Make a custom config YAML file

Warning

Read this documentation after you learned about the structure of the AutoRAG.

Make YAML file

At first, you must make a new YAML file. In your favorite editor, make a new file and save it as .yml or .yaml extension.

Make Node Line

The first thing you can do is to set the node lines. Think of node line as a collection of nodes.

You can make a node line like this.

node_lines:
  - node_line_name: node_line_1
  - node_line_name: node_line_2
  - node_line_name: node_line_3

Specify nodes

Now, you can set which nodes you want to use in each node line. When you set nodes, you have to set strategies and node parameters.

Strategy is a method to evaluate each node. You can specify the method how to evaluate each node, like metrics, speed threshold, etc.

Node parameter is a parameter that sets to all modules in the node. If you have a parameter that duplicates in all modules, you can set it to node parameter.

You can set multiple nodes in a node line.

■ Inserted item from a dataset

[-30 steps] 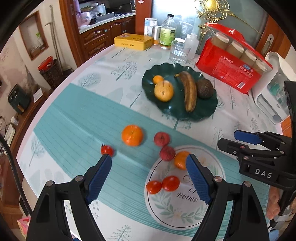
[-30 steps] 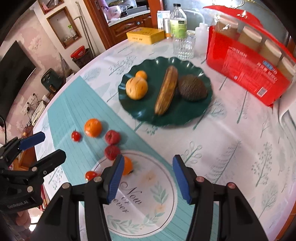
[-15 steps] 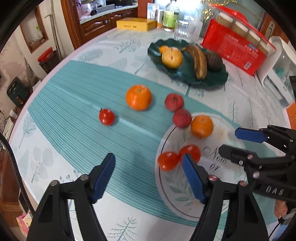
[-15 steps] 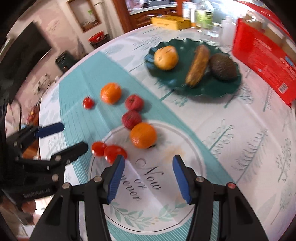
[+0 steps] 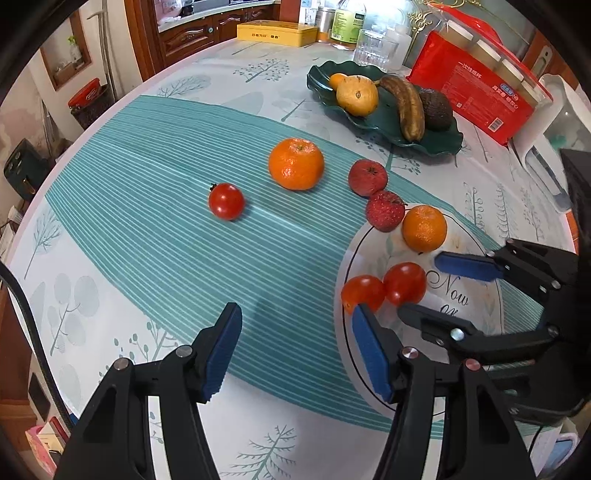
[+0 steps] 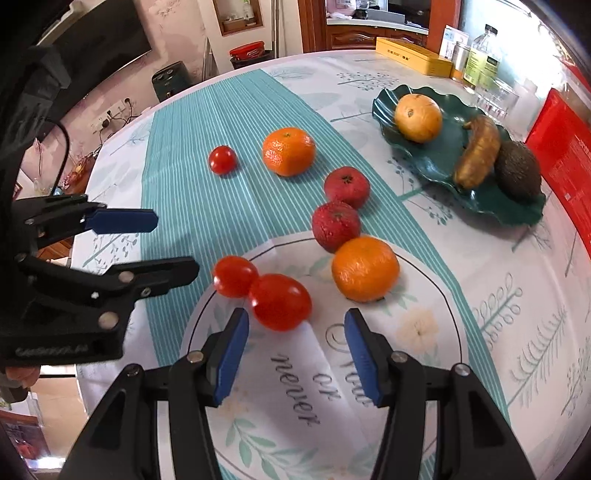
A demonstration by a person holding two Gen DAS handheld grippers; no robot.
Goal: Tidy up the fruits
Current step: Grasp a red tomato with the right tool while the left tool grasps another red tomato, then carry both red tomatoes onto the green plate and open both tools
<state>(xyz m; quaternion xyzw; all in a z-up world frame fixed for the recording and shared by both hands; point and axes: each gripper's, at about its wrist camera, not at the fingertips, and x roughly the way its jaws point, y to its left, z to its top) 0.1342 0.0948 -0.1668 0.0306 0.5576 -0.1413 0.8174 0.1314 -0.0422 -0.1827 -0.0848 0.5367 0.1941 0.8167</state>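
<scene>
**Both grippers spread over loose fruit on the tabletop**

The left gripper (image 5: 295,343) hangs low over the teal-striped cloth (image 5: 166,206), jaws released and empty. The right gripper (image 6: 295,347) sits just behind two tomatoes, jaws also released and holding nothing; in the left view it (image 5: 436,284) comes in from the right side, its blue pads either side of the nearer tomato.

The two tomatoes (image 6: 258,291) touch each other at the edge of the printed circle (image 6: 424,332) on the cloth. An orange (image 6: 365,269) lies inside that circle, just beside a rough red fruit (image 6: 336,225), which touches a second red fruit (image 6: 347,186) further back. A bigger orange (image 6: 288,151) rests alone on the stripes, with a small tomato (image 6: 222,159) near it on its left.

Beyond them, well apart from the loose fruit, a dark green plate (image 6: 436,155) holds a yellow round fruit (image 6: 418,112), a browned banana (image 6: 478,151) and a dark avocado (image 6: 517,170); banana and avocado touch. The left view also shows a small orange fruit (image 5: 338,79) behind the yellow one.

A red box (image 5: 476,96) stands just past the plate. A glass (image 5: 375,50), a bottle (image 5: 347,22) and a yellow tin (image 5: 277,33) stand along the far edge of the tabletop (image 5: 221,74).
</scene>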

You can specify node_type to set which node you want to use.

Tip

Check out which node you can use, and what strategy and parameters they have in the nodes section.

node_lines:
  - node_line_name: node_line_1
    nodes:
      - node_type: retrieval
        top_k: 10
        strategy:
          metrics: [bleu, meteor, rouge]
          speed_threshold: 10

At the above example, you can see top_k. This is a node parameter for retrieval node.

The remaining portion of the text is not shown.